Work to complete:
Every line of the data that contains the string "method" must be copied.

● ● ● ● ● ● ●

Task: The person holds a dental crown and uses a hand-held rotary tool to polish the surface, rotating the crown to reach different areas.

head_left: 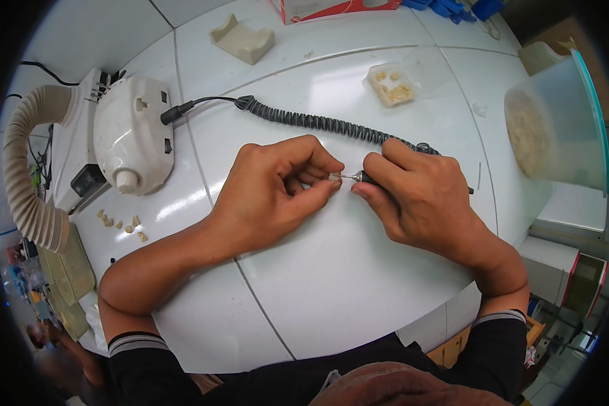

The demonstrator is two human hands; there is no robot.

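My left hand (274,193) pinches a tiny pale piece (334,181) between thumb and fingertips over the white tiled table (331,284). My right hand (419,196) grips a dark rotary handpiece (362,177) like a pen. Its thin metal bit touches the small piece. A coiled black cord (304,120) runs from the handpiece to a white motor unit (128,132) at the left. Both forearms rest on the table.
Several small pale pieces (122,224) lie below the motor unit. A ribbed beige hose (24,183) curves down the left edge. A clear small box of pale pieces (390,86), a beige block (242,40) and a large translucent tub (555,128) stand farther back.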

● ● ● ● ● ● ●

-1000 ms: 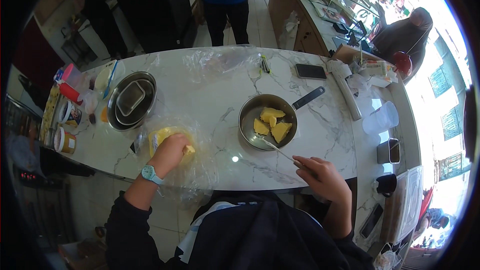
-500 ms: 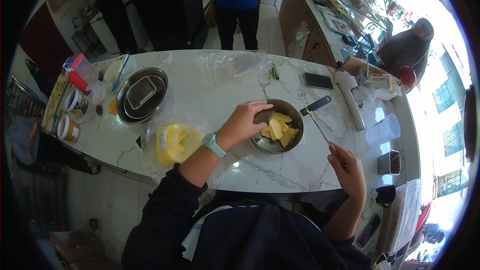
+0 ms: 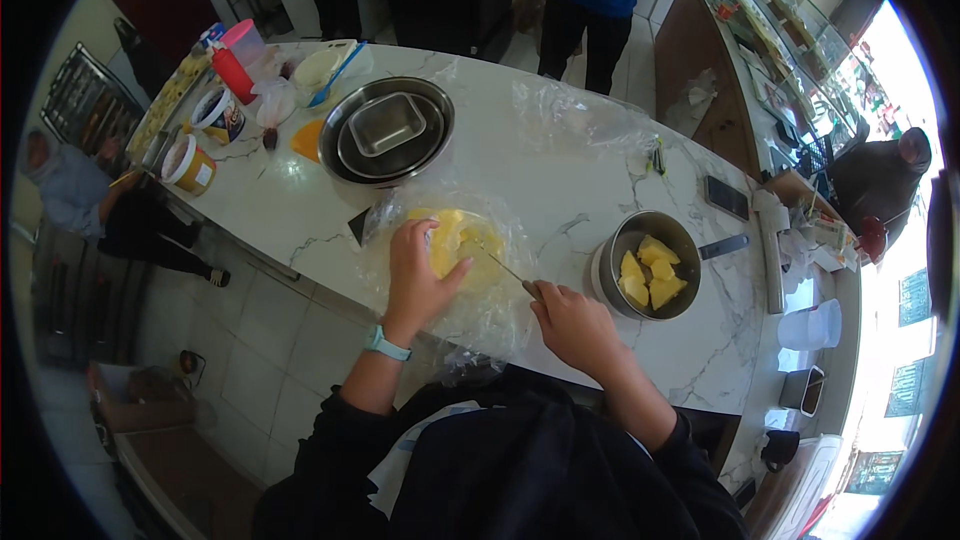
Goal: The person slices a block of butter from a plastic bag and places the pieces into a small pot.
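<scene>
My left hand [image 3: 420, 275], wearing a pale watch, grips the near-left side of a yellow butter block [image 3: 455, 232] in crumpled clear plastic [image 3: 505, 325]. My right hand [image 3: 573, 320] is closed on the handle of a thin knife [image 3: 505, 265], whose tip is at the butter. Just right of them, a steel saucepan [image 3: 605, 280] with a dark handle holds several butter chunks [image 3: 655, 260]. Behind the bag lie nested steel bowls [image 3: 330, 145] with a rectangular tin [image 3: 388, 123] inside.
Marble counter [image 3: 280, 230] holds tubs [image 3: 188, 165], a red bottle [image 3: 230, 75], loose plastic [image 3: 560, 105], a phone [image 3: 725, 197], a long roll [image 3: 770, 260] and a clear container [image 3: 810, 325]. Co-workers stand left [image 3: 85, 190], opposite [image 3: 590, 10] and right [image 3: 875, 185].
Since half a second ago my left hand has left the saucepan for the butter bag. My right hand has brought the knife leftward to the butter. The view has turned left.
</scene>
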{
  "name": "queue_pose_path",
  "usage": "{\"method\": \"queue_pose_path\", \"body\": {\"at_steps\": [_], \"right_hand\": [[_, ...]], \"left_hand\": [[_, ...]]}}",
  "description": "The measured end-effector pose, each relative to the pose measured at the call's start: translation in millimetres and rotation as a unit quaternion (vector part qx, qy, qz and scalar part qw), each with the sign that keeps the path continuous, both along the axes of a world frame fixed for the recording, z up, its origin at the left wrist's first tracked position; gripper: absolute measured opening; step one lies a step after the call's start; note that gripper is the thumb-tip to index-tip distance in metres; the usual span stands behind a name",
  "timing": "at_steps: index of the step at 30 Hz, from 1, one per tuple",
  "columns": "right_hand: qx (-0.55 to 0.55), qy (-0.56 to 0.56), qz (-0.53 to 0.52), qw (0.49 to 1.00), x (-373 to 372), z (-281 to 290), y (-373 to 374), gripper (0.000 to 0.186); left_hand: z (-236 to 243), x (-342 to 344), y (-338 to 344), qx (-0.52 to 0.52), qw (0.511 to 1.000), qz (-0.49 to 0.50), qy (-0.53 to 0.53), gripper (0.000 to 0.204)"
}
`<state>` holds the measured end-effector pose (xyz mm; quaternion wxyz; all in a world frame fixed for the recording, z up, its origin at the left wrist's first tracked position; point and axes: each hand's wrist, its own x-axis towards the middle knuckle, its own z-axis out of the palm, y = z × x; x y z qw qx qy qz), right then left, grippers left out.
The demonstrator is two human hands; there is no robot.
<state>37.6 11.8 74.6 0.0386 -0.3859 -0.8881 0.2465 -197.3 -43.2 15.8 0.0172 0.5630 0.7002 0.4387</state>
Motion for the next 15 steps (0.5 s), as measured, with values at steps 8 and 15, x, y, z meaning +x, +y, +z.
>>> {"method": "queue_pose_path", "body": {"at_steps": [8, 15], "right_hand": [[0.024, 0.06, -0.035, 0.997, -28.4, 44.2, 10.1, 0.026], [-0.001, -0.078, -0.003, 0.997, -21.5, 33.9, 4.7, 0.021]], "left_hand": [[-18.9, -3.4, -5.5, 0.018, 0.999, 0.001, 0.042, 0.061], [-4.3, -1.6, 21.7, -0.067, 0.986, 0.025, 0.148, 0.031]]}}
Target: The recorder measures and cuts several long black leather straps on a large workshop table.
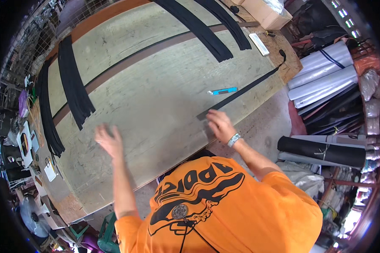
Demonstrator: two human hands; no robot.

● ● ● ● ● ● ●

Your response:
  "usage": "{\"method\": \"queue_pose_path\", \"body\": {\"at_steps\": [_], \"right_hand\": [[_, ...]], \"left_hand\": [[_, ...]]}}",
>>> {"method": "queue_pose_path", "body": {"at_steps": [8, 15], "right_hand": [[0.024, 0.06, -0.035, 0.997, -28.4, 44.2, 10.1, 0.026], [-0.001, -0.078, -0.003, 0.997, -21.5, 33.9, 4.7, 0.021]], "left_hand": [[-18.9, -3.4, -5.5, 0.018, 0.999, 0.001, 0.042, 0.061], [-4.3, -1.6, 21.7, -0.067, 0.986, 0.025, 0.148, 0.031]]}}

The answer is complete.